L'errore da non fare
Non sovraccaricare di marmellata gli assemblaggi, altrimenti il biscotto diventa fragile e la farcitura fuoriesce dalle parti mentre mangi, rovinando il gusto equilibrato. Inoltre, non stendere l'impasto troppo sottile: al di sotto di due millimetri e mezzo il biscotto si cuoce irregolarmente, diventando friabile anzichè croccante. Infine, mescola la pasta il meno possibile: un impasto eccessivamente lavorato dà biscotti duri e compatti, non leggeri.
I nostri consigli
- Conserva i biscotti di Taggia in un contenitore ermetico a temperatura ambiente per quattro o cinque giorni. Se l'aria è molto umida, metti un foglio di carta assorbente nel barattolo per evitare che si ammorbidiscano.

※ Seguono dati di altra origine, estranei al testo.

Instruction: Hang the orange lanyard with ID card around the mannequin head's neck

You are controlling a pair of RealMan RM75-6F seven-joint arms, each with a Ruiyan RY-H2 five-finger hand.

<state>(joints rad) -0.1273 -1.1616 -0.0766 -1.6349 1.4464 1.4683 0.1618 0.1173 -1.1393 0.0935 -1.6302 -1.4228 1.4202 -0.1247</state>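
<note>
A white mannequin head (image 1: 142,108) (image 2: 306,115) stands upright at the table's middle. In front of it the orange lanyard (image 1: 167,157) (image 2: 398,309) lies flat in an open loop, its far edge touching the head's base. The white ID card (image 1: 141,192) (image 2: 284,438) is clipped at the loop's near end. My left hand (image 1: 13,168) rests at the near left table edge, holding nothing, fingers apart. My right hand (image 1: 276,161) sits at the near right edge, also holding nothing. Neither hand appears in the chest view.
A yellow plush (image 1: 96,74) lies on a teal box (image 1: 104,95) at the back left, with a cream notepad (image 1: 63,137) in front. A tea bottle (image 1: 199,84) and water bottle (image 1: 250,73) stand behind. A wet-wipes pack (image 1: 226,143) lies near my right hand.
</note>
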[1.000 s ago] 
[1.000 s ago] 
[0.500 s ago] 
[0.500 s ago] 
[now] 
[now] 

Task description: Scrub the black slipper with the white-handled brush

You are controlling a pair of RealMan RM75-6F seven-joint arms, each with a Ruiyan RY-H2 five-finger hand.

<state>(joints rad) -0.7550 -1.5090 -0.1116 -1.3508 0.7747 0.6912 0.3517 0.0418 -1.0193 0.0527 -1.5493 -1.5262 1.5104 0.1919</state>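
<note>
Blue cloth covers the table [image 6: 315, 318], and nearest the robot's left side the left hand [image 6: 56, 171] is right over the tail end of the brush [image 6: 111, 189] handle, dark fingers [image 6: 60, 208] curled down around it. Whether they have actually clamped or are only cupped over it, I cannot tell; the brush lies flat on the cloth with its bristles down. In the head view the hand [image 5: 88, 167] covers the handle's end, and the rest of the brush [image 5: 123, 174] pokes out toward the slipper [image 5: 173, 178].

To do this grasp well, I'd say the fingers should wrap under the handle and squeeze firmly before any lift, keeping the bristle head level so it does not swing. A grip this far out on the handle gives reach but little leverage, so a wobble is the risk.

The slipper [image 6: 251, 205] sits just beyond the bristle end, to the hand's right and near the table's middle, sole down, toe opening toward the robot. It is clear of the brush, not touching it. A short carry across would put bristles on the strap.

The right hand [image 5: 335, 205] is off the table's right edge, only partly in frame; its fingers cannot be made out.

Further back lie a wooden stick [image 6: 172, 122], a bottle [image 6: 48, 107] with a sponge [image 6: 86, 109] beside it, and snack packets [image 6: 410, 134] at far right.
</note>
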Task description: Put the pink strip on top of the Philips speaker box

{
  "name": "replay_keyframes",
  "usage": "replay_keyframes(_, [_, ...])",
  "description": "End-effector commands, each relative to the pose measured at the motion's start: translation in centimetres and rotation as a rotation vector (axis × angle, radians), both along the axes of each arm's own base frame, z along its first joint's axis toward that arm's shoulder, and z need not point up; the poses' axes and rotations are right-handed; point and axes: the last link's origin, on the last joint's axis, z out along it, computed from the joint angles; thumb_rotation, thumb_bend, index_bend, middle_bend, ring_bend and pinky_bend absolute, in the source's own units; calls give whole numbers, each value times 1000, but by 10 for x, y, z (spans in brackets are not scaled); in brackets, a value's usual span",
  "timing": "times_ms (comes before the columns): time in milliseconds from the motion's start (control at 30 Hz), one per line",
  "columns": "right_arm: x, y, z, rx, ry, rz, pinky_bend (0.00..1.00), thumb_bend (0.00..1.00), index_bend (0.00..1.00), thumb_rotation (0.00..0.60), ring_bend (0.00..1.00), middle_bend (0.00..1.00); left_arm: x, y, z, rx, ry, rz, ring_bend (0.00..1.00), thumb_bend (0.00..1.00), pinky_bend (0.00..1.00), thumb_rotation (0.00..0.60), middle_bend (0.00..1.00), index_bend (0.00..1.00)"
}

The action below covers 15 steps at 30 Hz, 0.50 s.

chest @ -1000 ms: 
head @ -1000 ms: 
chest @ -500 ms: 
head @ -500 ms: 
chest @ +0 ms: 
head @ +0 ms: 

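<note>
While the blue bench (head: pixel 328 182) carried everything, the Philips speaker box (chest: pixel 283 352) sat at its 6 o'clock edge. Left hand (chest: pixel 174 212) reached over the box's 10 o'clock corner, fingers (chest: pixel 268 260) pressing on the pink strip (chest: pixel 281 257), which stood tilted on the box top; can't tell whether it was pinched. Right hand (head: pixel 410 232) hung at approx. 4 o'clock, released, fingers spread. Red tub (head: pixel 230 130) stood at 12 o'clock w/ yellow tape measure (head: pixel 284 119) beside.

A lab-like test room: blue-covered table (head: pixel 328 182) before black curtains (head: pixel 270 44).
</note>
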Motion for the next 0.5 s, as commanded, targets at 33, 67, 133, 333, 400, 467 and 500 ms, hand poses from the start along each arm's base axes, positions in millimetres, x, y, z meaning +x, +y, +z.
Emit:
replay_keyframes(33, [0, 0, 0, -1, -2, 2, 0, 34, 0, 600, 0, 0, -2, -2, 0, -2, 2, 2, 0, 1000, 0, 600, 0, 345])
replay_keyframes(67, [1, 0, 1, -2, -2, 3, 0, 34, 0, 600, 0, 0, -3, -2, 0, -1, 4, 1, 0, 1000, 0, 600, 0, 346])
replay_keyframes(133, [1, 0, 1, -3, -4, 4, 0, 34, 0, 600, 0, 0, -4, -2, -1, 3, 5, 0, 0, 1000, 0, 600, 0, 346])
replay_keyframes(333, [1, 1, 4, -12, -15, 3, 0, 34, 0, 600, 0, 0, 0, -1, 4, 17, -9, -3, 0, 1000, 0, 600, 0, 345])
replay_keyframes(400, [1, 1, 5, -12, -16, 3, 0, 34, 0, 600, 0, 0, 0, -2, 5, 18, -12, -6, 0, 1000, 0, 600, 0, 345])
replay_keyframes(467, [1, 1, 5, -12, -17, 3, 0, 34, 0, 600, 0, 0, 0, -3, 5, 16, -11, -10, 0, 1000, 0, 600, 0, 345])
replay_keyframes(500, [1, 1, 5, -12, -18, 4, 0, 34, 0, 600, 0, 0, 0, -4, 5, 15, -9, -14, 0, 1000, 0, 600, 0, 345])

Possono durare fino a una settimana, anche se il gusto è migliore nei primi giorni.
- Puoi variare la farcitura usando marmellata di fragola, ciliegia o pesca a seconda del gusto personale, mantenendo la stessa quantità per non compromettere la struttura.
- Se preferisci i biscotti ancora più leggeri, riduci il burro a 70 grammi e aggiungi un albume d'uovo al posto di mezzo uovo intero: il risultato sarà più friabile.
- Abbinali a una tazza di tè freddo in estate o caffè caldo d'inverno. Sono ideali anche come piccolo dono fatto in casa: confezionali in una scatola di cartone foderata di carta da forno.
Quando prepararla
I biscotti di Taggia si preparano benissimo tutto l'anno perché la ricetta è semplice e non risente di variazioni stagionali. Se ami servirli freschi, il fine settimana è il momento ideale, così avrai tempo di assemblarli con calma la domenica mattina. In autunno e inverno, quando il clima è più secco, i biscotti rimangono croccanti più a lungo nella scatola.
Domande frequenti
- Posso usare la marmellata già aperta da qualche giorno? Sì, purché conservata correttamente in frigorifero e senza muffe. Una marmellata aperta dura in frigo circa due settimane. Prima dell'uso, controlla che non abbia odore acido anomalo.
- Cosa faccio se l'impasto è appiccaticcio? Se è troppo umido durante la preparazione, aggiungi un cucchiaio di farina per volta e mescola. Se invece resta appiccaticcio mentre lo stendi, usa carta da forno sia sotto che sopra per facilitare la manipolazione.
- Quanto tempo devono riposare prima di mangiare? Almeno un'ora dopo l'assemblaggio, così la marmellata si rassoda e il biscotto riacquista croccantezza. Se mangi troppo presto, la marmellata è ancora calda e il biscotto tende a diventare molle.
- Posso congelarli? Sì, puoi congelarli fino a tre settimane in un sacchetto ermetico. Scongela a temperatura ambiente per due ore prima di servire. I biscotti non assemblati si congelano ancora meglio, per sei settimane.